Exercise aim
Where the word "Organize" appears in a line below, copy the whole line.

Raw data
=== Begin Enclosure ===

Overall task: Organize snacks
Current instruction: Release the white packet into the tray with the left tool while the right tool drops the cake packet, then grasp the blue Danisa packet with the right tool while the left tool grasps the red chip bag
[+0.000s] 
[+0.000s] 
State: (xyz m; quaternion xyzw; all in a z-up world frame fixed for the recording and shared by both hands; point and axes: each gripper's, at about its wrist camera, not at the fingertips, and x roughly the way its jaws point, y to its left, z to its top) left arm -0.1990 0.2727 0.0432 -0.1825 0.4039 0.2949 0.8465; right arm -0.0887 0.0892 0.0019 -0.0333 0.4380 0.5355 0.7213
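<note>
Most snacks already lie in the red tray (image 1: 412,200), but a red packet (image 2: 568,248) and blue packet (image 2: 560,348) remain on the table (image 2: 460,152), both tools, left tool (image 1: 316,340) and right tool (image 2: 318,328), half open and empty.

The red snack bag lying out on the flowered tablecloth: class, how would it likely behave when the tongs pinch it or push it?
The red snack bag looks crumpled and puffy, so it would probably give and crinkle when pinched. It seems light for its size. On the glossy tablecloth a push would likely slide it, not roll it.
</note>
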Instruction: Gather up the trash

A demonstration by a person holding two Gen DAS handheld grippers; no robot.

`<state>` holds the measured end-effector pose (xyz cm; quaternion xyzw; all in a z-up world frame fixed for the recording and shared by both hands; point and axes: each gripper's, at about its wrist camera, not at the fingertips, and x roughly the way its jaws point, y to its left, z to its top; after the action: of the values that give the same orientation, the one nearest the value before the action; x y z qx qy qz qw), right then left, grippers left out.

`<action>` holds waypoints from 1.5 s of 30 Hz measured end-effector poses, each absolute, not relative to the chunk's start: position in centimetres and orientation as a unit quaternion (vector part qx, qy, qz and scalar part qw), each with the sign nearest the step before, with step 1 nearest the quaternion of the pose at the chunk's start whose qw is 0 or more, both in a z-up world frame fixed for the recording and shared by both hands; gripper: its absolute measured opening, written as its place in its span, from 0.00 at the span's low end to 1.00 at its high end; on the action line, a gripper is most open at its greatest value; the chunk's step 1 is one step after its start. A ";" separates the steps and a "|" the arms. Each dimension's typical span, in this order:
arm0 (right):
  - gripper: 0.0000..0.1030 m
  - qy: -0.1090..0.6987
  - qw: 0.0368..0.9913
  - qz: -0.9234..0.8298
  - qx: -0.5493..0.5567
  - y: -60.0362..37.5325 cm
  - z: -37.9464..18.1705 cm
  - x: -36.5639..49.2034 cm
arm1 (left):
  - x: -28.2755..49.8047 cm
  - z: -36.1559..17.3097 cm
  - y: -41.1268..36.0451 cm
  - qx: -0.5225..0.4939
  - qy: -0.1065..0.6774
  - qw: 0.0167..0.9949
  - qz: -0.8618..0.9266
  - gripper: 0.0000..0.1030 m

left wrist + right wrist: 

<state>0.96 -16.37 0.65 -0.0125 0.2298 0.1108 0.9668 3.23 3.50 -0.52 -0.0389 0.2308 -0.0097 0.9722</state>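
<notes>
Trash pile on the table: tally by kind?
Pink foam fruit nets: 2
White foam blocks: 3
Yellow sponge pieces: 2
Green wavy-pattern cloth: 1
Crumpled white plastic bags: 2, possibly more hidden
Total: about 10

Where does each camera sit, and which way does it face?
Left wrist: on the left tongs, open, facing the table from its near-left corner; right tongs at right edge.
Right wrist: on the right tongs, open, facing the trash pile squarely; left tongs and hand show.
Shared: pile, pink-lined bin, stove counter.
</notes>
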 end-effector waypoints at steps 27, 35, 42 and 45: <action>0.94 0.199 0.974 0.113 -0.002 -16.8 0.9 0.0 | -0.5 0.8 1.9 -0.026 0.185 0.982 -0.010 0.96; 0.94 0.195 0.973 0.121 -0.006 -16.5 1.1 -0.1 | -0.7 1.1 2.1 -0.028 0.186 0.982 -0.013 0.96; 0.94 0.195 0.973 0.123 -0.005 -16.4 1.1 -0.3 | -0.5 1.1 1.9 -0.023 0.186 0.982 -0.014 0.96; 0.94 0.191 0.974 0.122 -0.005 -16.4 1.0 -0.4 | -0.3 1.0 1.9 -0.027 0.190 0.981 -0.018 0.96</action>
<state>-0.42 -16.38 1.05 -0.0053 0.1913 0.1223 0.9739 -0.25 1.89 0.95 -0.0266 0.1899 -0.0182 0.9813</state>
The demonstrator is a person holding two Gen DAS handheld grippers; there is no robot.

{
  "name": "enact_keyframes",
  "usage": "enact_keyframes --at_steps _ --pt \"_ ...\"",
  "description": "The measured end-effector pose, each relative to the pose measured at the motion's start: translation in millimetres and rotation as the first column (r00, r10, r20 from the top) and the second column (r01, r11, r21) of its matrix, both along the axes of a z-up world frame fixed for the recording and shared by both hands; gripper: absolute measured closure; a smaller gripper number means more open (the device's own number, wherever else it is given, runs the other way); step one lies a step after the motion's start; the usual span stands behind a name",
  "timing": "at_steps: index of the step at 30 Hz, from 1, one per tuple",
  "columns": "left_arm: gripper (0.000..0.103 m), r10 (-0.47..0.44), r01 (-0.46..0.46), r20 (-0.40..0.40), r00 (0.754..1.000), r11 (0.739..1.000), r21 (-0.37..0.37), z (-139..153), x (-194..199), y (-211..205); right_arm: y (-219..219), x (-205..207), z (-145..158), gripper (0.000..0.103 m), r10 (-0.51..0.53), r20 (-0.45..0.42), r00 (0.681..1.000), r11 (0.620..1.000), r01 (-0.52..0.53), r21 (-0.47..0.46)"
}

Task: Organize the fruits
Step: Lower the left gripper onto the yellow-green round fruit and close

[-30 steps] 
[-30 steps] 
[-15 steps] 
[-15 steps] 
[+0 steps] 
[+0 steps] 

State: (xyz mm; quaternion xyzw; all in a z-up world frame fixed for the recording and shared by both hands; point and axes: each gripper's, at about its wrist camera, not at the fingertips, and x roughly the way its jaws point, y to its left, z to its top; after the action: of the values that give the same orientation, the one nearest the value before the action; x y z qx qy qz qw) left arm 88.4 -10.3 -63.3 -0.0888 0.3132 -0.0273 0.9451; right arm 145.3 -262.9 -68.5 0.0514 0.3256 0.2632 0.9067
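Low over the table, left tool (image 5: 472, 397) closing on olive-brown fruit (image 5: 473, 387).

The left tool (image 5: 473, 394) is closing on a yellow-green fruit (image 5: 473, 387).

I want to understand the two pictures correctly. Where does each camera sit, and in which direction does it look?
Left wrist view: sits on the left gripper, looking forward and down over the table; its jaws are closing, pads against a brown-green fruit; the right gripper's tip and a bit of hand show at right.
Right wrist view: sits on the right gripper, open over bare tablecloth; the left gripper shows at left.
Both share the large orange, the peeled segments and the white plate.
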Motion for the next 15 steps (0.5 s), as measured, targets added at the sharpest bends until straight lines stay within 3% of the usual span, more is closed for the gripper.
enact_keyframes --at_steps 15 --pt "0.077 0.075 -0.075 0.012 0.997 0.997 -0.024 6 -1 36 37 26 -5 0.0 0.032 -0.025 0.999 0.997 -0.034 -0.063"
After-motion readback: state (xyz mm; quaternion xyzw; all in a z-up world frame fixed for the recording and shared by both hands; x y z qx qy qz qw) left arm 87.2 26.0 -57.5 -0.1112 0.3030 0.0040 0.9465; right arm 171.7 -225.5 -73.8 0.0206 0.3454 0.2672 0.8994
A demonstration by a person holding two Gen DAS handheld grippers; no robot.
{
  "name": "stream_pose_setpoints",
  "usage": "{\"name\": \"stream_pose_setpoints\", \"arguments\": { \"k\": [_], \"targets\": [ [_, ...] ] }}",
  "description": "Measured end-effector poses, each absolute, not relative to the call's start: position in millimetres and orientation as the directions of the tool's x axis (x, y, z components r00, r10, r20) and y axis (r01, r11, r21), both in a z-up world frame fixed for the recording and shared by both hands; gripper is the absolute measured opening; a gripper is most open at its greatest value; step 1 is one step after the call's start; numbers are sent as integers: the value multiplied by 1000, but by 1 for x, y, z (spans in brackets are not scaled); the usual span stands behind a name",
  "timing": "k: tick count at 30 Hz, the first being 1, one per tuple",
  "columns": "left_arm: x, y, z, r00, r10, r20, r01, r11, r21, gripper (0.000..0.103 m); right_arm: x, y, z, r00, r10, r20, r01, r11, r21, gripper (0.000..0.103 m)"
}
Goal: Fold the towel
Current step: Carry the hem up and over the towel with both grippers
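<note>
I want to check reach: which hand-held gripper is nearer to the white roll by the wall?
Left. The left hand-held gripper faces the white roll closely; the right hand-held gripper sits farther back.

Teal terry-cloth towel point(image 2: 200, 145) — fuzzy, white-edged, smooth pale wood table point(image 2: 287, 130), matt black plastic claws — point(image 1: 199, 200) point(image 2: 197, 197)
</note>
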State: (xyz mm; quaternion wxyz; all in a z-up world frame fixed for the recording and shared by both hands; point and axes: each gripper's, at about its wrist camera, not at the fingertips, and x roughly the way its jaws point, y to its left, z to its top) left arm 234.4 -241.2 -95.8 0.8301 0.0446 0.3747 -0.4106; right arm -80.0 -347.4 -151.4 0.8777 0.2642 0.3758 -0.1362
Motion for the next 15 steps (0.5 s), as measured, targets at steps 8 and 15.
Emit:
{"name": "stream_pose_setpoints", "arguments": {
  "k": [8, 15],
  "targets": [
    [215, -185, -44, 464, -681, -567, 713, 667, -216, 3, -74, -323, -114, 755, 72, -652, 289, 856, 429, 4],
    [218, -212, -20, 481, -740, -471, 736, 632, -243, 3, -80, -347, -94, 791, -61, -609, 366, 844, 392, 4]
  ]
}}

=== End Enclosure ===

Solution to the problem
Overall task: Organize snacks
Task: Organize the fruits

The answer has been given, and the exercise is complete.